Entre records à couper le souffle et science tactique des championnats, le marathon des Mondiaux 2025 s’annonce comme une bataille dantesque. L’armada éthiopienne arrive avec des chronos de rêve, le Kenya oppose sa jeunesse flamboyante, et l’Europe comme le Japon rêvent d’un exploit à domicile. © Japan Sport Council

Championnats du monde de Tokyo : l’Éthiopie et le Kenya veulent régner sur le marathon, les outsiders guettent

MarathonMondiaux Tokyo
12/09/2025 10:00

Entre records à couper le souffle et science tactique des championnats, le marathon des Mondiaux 2025 s’annonce comme une bataille dantesque. L’armada éthiopienne arrive avec des chronos de rêve, le Kenya oppose sa jeunesse flamboyante, et l’Europe comme le Japon rêvent d’un exploit à domicile.

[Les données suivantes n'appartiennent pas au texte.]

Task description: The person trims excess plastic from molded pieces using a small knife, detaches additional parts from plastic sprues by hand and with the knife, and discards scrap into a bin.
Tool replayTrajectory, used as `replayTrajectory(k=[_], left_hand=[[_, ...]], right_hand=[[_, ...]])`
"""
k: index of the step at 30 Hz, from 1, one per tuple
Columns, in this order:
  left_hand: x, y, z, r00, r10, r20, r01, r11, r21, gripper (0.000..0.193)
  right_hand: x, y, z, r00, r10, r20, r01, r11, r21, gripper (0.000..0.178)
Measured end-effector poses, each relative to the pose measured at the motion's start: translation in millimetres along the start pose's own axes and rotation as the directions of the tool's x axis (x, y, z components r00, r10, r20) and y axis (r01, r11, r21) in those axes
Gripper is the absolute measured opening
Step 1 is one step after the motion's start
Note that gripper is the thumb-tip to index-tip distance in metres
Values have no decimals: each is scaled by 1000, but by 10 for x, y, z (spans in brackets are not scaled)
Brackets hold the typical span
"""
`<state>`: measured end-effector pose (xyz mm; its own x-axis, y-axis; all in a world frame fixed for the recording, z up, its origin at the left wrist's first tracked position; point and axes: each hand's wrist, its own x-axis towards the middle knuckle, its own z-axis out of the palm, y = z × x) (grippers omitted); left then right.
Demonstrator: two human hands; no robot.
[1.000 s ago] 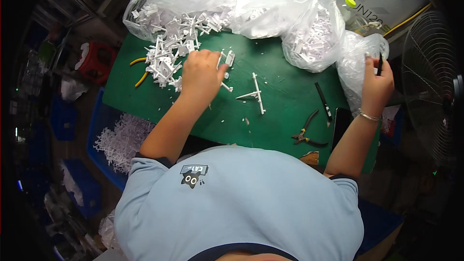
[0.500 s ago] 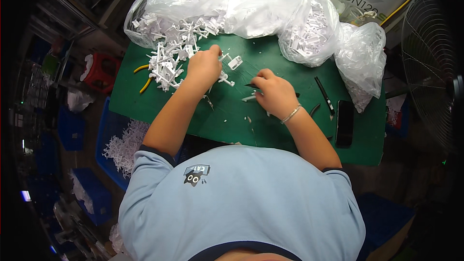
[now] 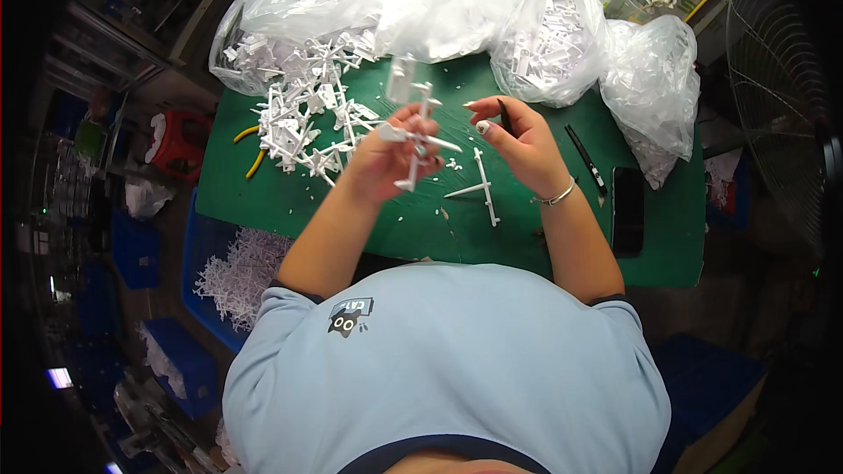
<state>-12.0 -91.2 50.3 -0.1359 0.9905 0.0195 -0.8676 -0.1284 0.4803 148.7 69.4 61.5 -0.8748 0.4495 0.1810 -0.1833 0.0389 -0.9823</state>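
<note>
A white moulded plastic part on its sprue (image 3: 400, 86) is held up over the green mat by my left hand (image 3: 379, 167), fingers closed around the sprue. My right hand (image 3: 531, 145) is raised to the right of it, curled around a slim dark pointed tool (image 3: 504, 114) whose tip shows past the fingers; its kind I cannot make out. Between my hands a bare white sprue (image 3: 485, 189) lies crosswise on the mat, with small white bits around it. Beyond my left hand spreads a heap of white moulded parts (image 3: 303, 118).
Clear bags of white parts (image 3: 553, 44) line the far edge. Yellow-handled pliers (image 3: 255, 162) lie at left. A black craft knife (image 3: 587, 158) and a phone (image 3: 627, 211) lie at right. A blue bin (image 3: 189, 254) of sprues stands lower left, a fan (image 3: 781, 105) far right.
My left hand has come nearer and lifted the white part off the mat. My right hand has risen and turned, still with the dark tool; the bare sprue now lies in full view.
</note>
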Motion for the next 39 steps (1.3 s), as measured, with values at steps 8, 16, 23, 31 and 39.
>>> replayTrajectory(k=[8,16,23,31,39], left_hand=[[133,-555,-17,970,-224,-89,233,966,108,24],[186,-391,98,925,372,-71,-115,453,884,30],[143,-435,196,876,430,-219,-78,574,815,21],[49,-555,278,887,357,-293,-61,718,693,26],[14,-652,345,909,296,-292,-17,727,686,33]], right_hand=[[-111,141,-65,995,33,93,-62,944,323,14],[-135,133,-91,993,111,-30,-107,988,114,12],[-110,100,-15,991,64,-118,-25,952,304,13],[-114,186,71,973,-226,44,221,868,-445,34],[-181,285,206,925,-380,29,353,828,-436,44]])
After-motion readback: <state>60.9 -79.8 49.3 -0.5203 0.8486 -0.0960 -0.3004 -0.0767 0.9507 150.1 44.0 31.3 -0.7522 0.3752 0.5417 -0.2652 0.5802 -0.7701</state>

Tokyo n’accueille pas seulement les Mondiaux d’athlétisme du 13 au 21 septembre : elle devient, le temps d’un marathon, le théâtre d’un choc des titans. Pas moins de 96 marathoniens issus de 47 nations s’élanceront dans les rues de la capitale japonaise le 15 (00h30 heure française). Mais derrière la densité, quelques noms se détachent. Des hommes capables d’écrire l’histoire et de faire tomber les records. En première ligne, on retrouve une rivalité qui dure depuis plus de trente ans : Éthiopie contre Kenya. Les deux géants de la course de fond s’avancent avec des cartouches redoutables.

| L’armada éthiopienne

Deresa Geleta, le métronome

À 29 ans, Deresa Geleta (2h02’38, PB – 2023, Valence) est l’homme fort du clan éthiopien. Classé 5e mondial, il s’avance comme un candidat au titre. Sa force réside dans sa régularité : il a enchaîné plusieurs marathons en 2h03–2h04, ce qui le place dans la continuité de la lignée de Haile Gebrselassie et Kenenisa Bekele. Jamais médaillé en grand championnat, il rêve de transformer son immense potentiel chronométrique en or mondial.

Tadese Takele, la jeunesse flamboyante

Le nom circule encore comme celui d’un “nouveau venu”, mais Tadese Takele (23 ans) a déjà claqué un 2h03’23 à Londres cette saison, faisant de lui le 8e meilleur performeur mondial. Spécialiste des départs rapides, il pourrait être celui qui dynamite la course dès la mi-parcours. Pour beaucoup, il incarne la transition générationnelle éthiopienne.

Tesfaye Deriba, l’épouvantail

Souvent dans l’ombre, Tesfaye Deriba a signé un solide 2h04’13 lors du marathon de Séoul l’an dernier. Ce coureur robuste, habitué aux grandes courses sur route, aime les parcours exigeants. Tokyo pourrait parfaitement lui convenir si la météo joue des tours (humidité, chaleur).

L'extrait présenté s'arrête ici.